Task details:
Reproduce the opening lines of the listing below exactly, stopping after the line that contains "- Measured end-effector" and leaving out any pictures.

Data shown:
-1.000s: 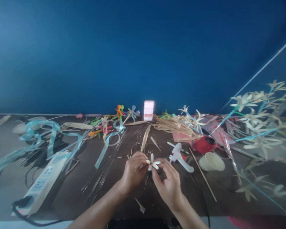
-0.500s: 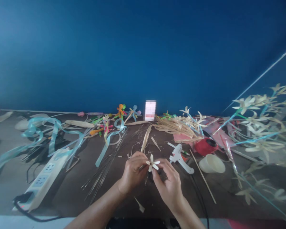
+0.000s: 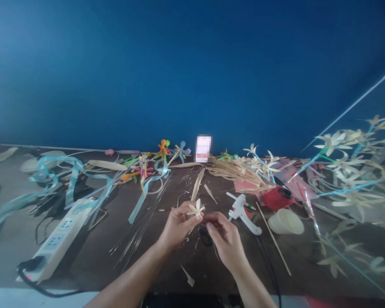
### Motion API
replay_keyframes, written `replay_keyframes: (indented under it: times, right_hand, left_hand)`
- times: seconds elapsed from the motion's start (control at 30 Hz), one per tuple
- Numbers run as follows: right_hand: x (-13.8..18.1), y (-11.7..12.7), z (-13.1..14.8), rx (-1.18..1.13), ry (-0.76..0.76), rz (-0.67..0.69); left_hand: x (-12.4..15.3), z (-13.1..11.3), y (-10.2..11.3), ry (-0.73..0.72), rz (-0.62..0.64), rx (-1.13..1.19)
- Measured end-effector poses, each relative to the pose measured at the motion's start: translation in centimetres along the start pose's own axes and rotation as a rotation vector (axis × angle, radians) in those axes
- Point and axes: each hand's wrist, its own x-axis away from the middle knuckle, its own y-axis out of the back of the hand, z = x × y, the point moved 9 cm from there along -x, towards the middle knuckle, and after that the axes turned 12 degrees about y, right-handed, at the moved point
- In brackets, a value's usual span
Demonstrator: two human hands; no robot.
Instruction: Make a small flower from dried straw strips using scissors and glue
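Observation:
Over the middle of the table, my left hand (image 3: 179,224) pinches a cream flower (image 3: 196,209) between thumb and fingers, its narrow petals spread upward. Just to its right is my right hand (image 3: 224,239), thumb and fingertips closed together near the flower's base. A thin pale strip (image 3: 216,251) shows below those fingers; whether they grip it I cannot tell. Behind the hands, a dark round object (image 3: 205,236) is partly hidden. A white glue gun (image 3: 244,216) lies beyond my right hand, and small pale scraps are scattered around.
At left lie a power strip (image 3: 59,239), light blue ribbon (image 3: 72,184) and thin wires (image 3: 141,226). To the right are a cream cup (image 3: 285,221), a red spool (image 3: 277,198), a thin stick (image 3: 273,239) and finished flower stems (image 3: 353,188). Dried husks (image 3: 240,174) lie at the back.
The flower, held between both hands before, has shifted a little left and up in my left hand. My right hand has drawn slightly away from it, down and to the right.

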Motion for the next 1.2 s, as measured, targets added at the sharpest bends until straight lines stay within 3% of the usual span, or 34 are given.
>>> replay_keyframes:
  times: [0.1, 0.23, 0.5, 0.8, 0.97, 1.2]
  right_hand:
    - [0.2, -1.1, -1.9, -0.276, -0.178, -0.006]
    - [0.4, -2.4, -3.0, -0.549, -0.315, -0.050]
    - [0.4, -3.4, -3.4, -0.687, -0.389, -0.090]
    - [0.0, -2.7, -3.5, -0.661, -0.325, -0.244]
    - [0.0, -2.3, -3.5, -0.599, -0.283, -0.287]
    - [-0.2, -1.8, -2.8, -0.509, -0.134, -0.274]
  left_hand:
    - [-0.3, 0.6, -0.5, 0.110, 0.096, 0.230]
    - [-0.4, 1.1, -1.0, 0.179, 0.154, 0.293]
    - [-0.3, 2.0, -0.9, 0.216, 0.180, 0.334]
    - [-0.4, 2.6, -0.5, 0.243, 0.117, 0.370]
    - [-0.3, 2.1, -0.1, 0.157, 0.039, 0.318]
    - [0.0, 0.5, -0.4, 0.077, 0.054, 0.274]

Task response:
-1.000s: 
-0.500s: 
+0.000s: 
### Motion API
replay_keyframes, written `replay_keyframes: (indented under it: times, right_hand, left_hand)`
- times: seconds elapsed from the motion's start (control at 30 Hz), one per tuple
- Numbers run as follows: right_hand: x (-13.8..18.1), y (-11.7..12.7), z (-13.1..14.8), rx (-1.18..1.13), ry (-0.76..0.76), rz (-0.67..0.69); left_hand: x (-12.4..15.3), z (-13.1..11.3), y (-10.2..11.3), ry (-0.73..0.72), rz (-0.62..0.64), rx (-1.13..1.19)
- Measured end-effector poses, each relative to the pose measured at the motion's start: translation in centimetres along the start pose's own axes and rotation as a rotation vector (axis × angle, radians) in those axes

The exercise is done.